別に王になるのが嫌なわけじゃない。それが彼の命令なら喜んでなるさ。
だがそれ以上に、どうして彼がこんな町を気にかけるのかが不思議だった。
少しの間沈黙が落ちて、ややあって彼が再び口を開く。
「……まだ言えねぇな」
そこまで溜めておいて??
彼はフゥッと息を吐き、稀に見る真剣な眼差しになる。
「でも、お前じゃねぇとダメなんだよ。このままだと、一年以内にこの町は朽ち果てる。誰かが、新たな王にならない限り」
心臓がバクリと大きな音を奏でる。
一年以内。予想よりも早いタイムリミットに、ようやく話が現実味を帯び出す。
「お前ならできる。お前にしかできない。なぁ、頼まれてくれねぇか?」
……彼にそこまで言われてしまうと、なぁ。
神に献身する私は、何も聞かずに従う以外の選択肢がなくなってしまう。
「……ほんと、ずるいひと」
自分の心酔っぷりに呆れながらそう吐き捨てて、気持ちを新たにする。
さぁ、迷いは捨てろ。
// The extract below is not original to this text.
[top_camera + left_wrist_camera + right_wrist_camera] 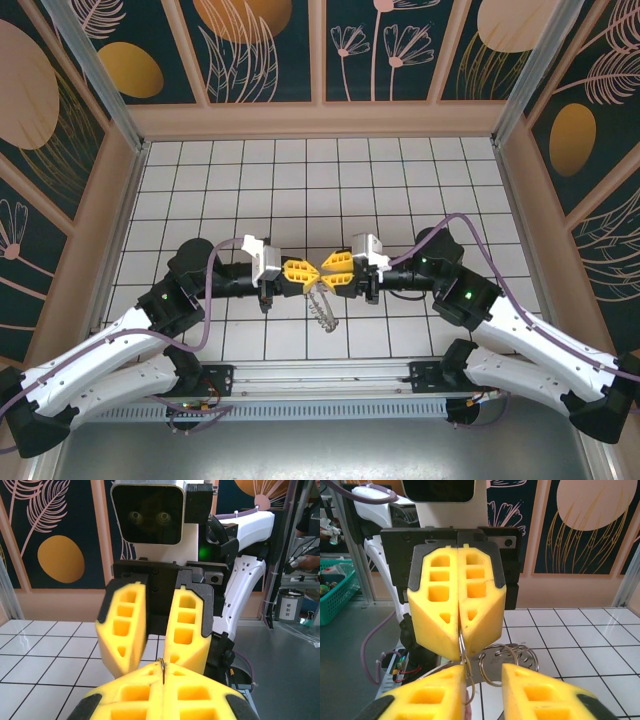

彼の望みを叶えることだけを考えるんだ。
私は王火町の新たなる王になる。彼は私ならできると言った。ならばできる。彼の言うことに間違いはないのだから。
「わかったよ」
一体どんな困難が待ち受けているのか。私は本当に王になれるのか。どんな強敵が襲ってくるのか。
そんなくだらない諸々は考えない。
どうでもいいこと。私にとっての最上は、彼の願いを叶えることだけ。
「私が、王になる」
ねぇ神様。私の美しい光。
必ずその願いを叶えるから。貴方の憂いを全て払ってあげるから。
そうしたら貴方は。
「頼んだぞ、蕾」
もうそんな、後悔と安堵が入り混じった顔で笑わなくてもいいのかな。